Mit grossem persönlichem Einsatz haben viele Bauernfamilien und viele in der Land- und Ernährungswirtschaft Beschäftigte auf die Folgen der zwei Agrarinitiativen aufmerksam gemacht: deutlich sinkende Produktion hierzulande, umso mehr Importware und allerhand unerwünschte Nebeneffekte. Die Mobilisierung auf dem Land war ausserordentlich gross. Bauernverbandspräsident Markus Ritter hat die Schweizer Landwirtschaft in den letzten dreissig Jahren noch nie so politisiert erlebt wie zuletzt.
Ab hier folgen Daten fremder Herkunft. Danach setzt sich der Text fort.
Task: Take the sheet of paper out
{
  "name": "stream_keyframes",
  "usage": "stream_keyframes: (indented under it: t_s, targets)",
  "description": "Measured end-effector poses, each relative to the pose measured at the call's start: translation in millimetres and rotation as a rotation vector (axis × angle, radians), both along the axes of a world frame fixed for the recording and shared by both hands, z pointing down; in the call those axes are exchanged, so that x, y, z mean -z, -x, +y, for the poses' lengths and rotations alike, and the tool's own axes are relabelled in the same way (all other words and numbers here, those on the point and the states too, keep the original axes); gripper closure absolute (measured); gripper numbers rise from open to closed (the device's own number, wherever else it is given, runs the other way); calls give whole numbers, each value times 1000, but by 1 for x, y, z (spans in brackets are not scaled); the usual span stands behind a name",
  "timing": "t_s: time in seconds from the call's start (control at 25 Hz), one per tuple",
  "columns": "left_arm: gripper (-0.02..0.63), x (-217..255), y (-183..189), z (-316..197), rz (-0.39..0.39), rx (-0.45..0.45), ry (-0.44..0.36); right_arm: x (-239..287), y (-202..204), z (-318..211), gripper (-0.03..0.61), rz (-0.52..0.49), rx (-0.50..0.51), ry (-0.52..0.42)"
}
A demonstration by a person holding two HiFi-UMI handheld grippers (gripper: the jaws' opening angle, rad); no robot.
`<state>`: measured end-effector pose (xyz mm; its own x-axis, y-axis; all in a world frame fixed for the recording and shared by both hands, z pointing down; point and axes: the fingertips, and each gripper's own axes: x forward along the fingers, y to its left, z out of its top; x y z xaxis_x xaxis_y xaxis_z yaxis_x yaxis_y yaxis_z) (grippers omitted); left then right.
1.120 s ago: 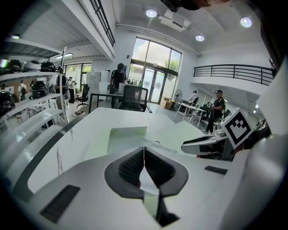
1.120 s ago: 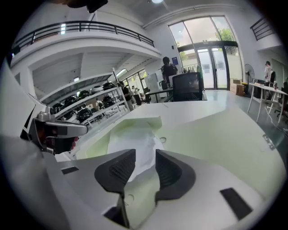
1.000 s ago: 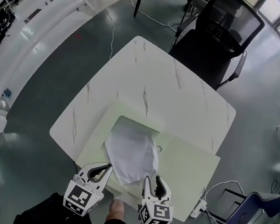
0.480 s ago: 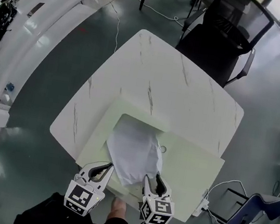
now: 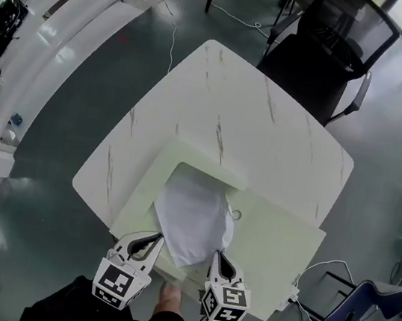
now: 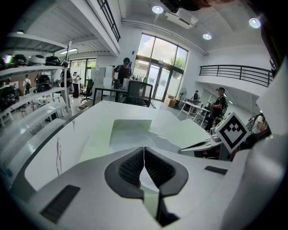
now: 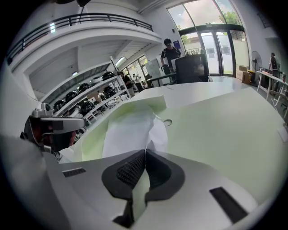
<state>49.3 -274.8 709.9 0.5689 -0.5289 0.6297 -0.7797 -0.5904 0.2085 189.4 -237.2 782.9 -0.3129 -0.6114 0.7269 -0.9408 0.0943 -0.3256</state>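
The left tongs [image 5: 153, 240] were clamped on the folder's [image 5: 278, 244] near edge. The right tongs [image 5: 217, 255] had just closed on the sheet of paper [image 5: 192, 219]. Both pointed downward.

White marble-veined table [image 5: 227, 92] set cornerwise, bare from 9 through 12 to 3 o'clock, large pale green folder [image 5: 271, 243] lying flat across its 5 o'clock part
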Motion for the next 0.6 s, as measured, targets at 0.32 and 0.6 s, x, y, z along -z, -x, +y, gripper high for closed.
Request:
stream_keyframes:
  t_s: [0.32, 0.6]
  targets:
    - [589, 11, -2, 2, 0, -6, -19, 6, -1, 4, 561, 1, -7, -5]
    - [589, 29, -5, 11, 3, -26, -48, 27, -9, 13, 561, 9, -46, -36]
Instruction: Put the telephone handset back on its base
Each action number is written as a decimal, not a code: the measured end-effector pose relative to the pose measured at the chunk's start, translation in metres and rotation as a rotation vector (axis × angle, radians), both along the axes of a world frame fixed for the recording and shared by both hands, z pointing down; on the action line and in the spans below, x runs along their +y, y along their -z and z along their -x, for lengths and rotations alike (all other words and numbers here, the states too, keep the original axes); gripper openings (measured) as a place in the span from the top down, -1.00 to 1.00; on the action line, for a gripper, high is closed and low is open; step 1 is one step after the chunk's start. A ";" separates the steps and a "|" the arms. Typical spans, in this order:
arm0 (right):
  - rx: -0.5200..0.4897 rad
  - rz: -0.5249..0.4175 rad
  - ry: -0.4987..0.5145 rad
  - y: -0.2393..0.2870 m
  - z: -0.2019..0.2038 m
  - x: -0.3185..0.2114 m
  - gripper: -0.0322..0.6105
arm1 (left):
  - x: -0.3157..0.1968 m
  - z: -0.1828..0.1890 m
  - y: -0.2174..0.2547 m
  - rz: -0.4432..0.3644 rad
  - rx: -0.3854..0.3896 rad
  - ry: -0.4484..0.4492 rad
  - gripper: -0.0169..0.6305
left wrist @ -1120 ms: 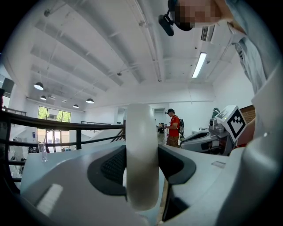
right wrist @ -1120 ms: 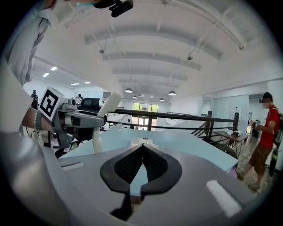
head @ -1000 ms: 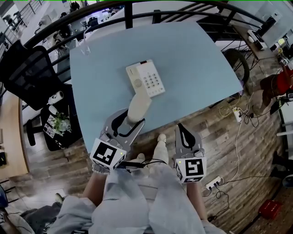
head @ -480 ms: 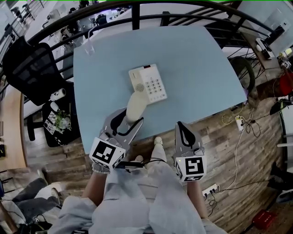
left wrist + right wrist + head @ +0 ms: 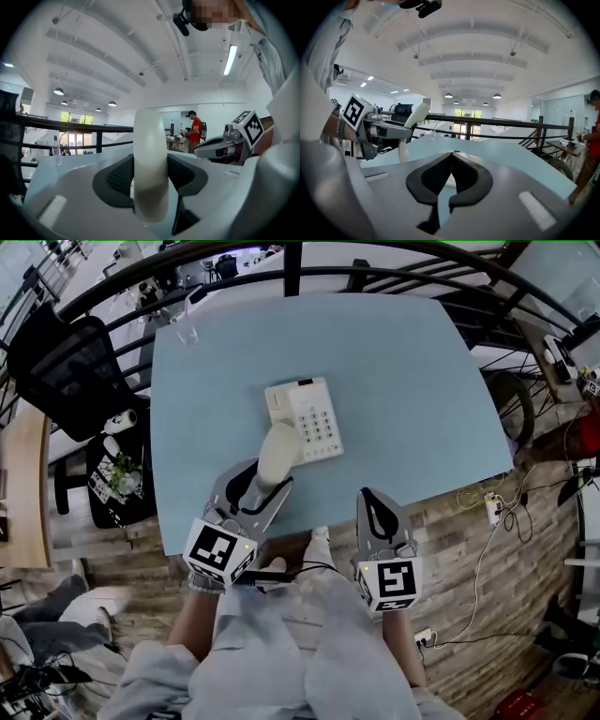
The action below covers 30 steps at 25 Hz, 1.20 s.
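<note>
A cream telephone base (image 5: 304, 418) with a keypad lies near the middle of the light blue table (image 5: 394, 362). My left gripper (image 5: 258, 487) is shut on the cream handset (image 5: 276, 457), which is held above the table's front part, its far end close to the base's near left corner. In the left gripper view the handset (image 5: 150, 164) stands upright between the jaws. My right gripper (image 5: 375, 512) is shut with nothing in it, just off the table's front edge. In the right gripper view its jaws meet, and the handset (image 5: 412, 123) shows at the left.
A clear glass (image 5: 185, 332) stands at the table's far left corner. A dark railing (image 5: 375, 273) runs behind the table. A black office chair (image 5: 56, 371) is at the left, cables and a power strip (image 5: 489, 507) on the wooden floor at the right.
The head view has shifted, so the table and base sit slightly lower and more to the right. The handset in my left gripper is a little nearer the base. The right gripper is unchanged.
</note>
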State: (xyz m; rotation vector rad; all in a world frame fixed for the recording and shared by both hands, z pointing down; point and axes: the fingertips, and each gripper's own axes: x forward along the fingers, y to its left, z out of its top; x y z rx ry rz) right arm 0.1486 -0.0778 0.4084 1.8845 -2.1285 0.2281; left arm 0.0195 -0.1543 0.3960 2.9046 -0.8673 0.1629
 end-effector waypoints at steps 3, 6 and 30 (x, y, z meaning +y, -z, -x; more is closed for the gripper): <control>-0.006 0.010 0.028 -0.002 -0.007 -0.011 0.90 | -0.010 -0.007 -0.006 0.029 -0.006 0.036 0.27; -0.011 0.019 0.053 -0.004 -0.015 -0.023 0.90 | -0.021 -0.015 -0.013 0.051 -0.014 0.070 0.27; -0.033 0.066 0.230 -0.027 -0.054 -0.086 0.90 | -0.085 -0.050 -0.076 0.238 -0.096 0.323 0.27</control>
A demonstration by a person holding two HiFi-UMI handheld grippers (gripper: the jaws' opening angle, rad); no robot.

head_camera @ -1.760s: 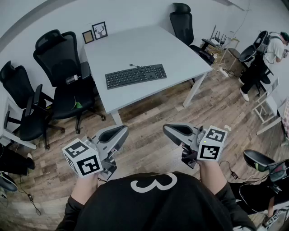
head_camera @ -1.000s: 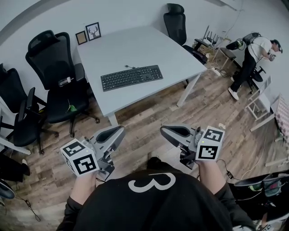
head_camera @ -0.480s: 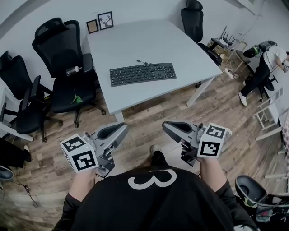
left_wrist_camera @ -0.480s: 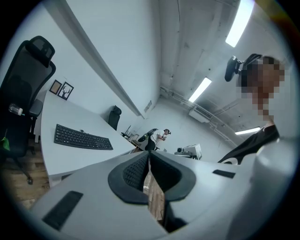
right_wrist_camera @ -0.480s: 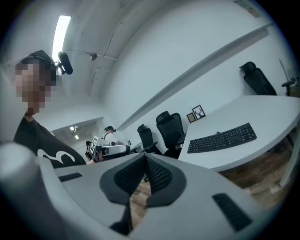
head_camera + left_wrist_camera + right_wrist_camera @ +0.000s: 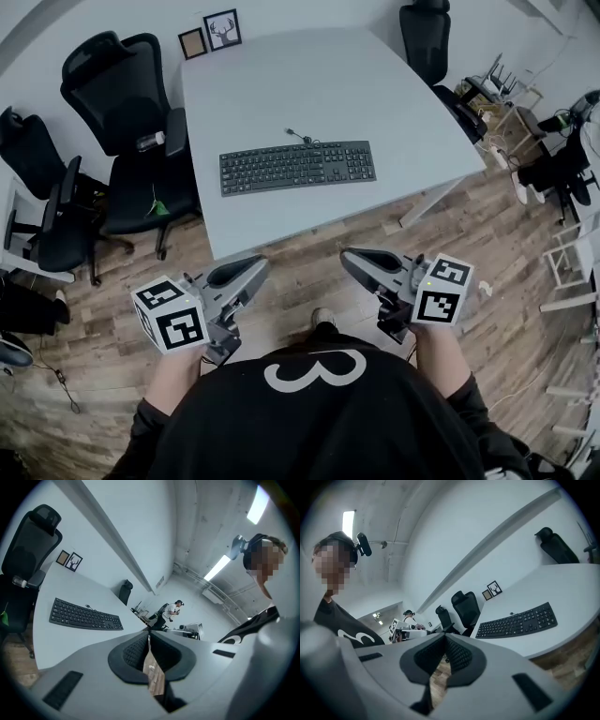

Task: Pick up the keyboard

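Note:
A black keyboard [image 6: 298,167] lies flat near the front edge of a pale grey table [image 6: 309,84], with its cable end toward the back. Both grippers are held over the wooden floor, short of the table's front edge and apart from the keyboard. My left gripper [image 6: 251,269] is shut with nothing in it, below the keyboard's left half. My right gripper [image 6: 353,258] is shut and empty too, below its right half. In the left gripper view the keyboard [image 6: 84,616] is ahead to the left of the shut jaws [image 6: 149,637]. In the right gripper view the keyboard [image 6: 518,620] is ahead to the right of the jaws [image 6: 444,639].
Black office chairs [image 6: 122,84] [image 6: 47,216] stand left of the table, another [image 6: 427,37] at its back right. Two small picture frames [image 6: 222,28] lean at the table's far edge. Clutter and a person [image 6: 562,159] are at the far right. A table leg [image 6: 431,202] slants at the front right.
The table and keyboard have come closer and lower in the head view. Both shut grippers have advanced toward the table's front edge. The person at the right has slid toward the frame's edge.

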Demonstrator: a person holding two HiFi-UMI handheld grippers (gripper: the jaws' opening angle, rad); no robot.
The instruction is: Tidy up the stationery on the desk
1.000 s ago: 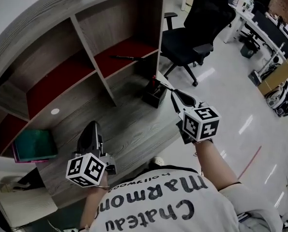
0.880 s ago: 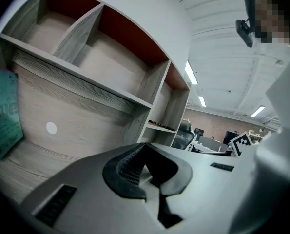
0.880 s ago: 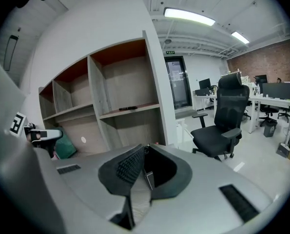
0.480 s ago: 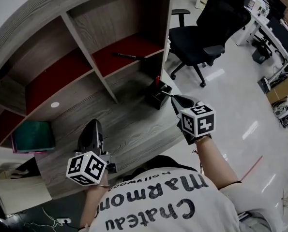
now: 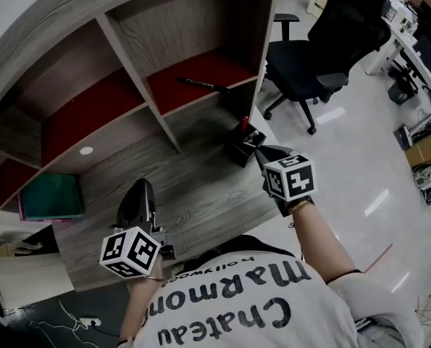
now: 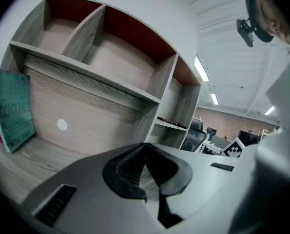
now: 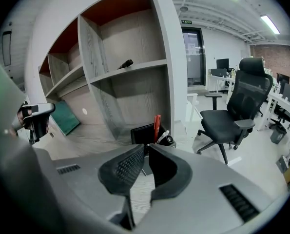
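Left gripper (image 5: 140,187) and right gripper (image 5: 261,150) both have their jaws drawn together with nothing between them. The right one hangs just short of the black pen holder (image 5: 244,146), on my side of it, while the left hovers over the desk (image 5: 201,194) well off to the holder's left. That holder stands at the desk's end by the shelf's side panel, with a red pen (image 7: 157,125) and a white marker (image 7: 164,136) upright in it. The loose piece I judge most in need of tidying is the black pen (image 5: 199,85), which lies flat on the red-floored shelf above and behind the holder, a little to its left. It should be light and stiff, but the barrel looks smooth and round, so I expect it to roll or squirt out of a careless pinch. I would part the right jaws, come across the barrel near its middle and close squarely, so that it does not swing when lifted. A teal notebook (image 5: 51,197) leans in the nook far to the holder's left. It is probably light with a bendy cover, so I would take it by an edge near the spine, not by a floppy corner. The holder itself seems rigid, though it could tip if nudged at the rim.
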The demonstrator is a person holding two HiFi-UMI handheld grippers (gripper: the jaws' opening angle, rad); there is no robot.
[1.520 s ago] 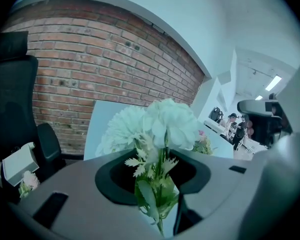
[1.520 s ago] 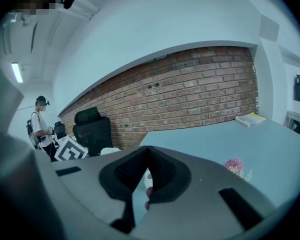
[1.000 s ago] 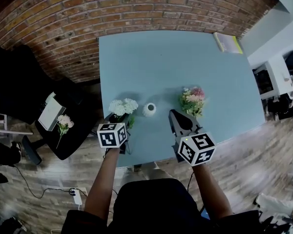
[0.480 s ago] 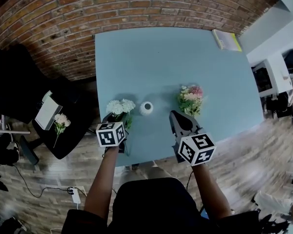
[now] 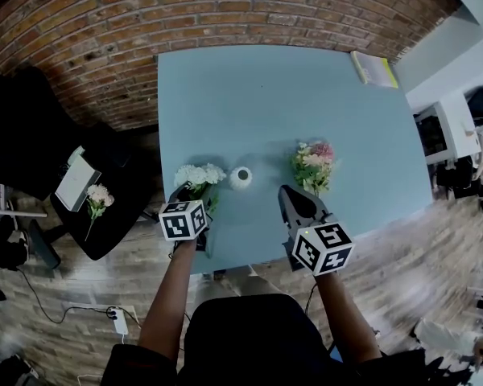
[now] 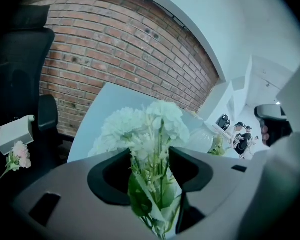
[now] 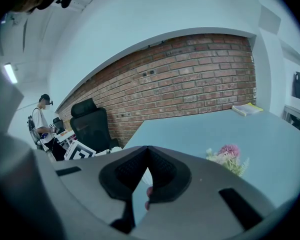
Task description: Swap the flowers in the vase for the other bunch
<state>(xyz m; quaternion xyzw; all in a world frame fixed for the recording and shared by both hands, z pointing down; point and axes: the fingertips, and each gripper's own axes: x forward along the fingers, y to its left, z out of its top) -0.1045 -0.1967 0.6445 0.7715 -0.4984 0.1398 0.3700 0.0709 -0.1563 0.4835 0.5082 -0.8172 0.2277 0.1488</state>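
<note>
This is an office or shared studio workspace. Beyond the right tongs (image 5: 286, 190), a pale blue table (image 5: 266, 103) stands by a bare brick wall (image 5: 225, 6), with a yellow-covered book (image 5: 374, 68) at its far right corner. Well to the left of those tongs are black office chairs (image 5: 117, 227). Nearer the person on that side, a white power strip (image 5: 117, 320) and its cable lie on the wood-plank floor (image 5: 402, 256). Off to the tongs' right stand white desks (image 5: 447, 135). In the right gripper view, far left of the tongs, another person (image 7: 40, 124) stands among more furniture.
</note>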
Initiativen waren wirklich extrem
Futterzukauf für Biolegehennen heisst: 0 Franken Direktzahlungen. Futterzukauf für einige Mastschweine neben Milchproduktion heisst: 0 Franken Direktzahlungen. Das verlangte der Initiativtext der Trinkwasser-Initiative. In den Läden aller Schweizer Grossverteiler ausschliesslich pestizidfrei hergestellte Früchte, Gemüse, Kartoffeln, Beeren, Teigwaren, Zucker, Mehl, was in den meisten Fällen geheissen hätte: Nur noch Bio. Und Schweizer Kaffee-, Schokolade-, Biskuithersteller hätten nur noch pestizidfrei hergestellte Kaffee- und Kakaobohnen, Haselnüsse, Orangeat etc. einkaufen dürfen. Das wollte die Pestizid-Initiative.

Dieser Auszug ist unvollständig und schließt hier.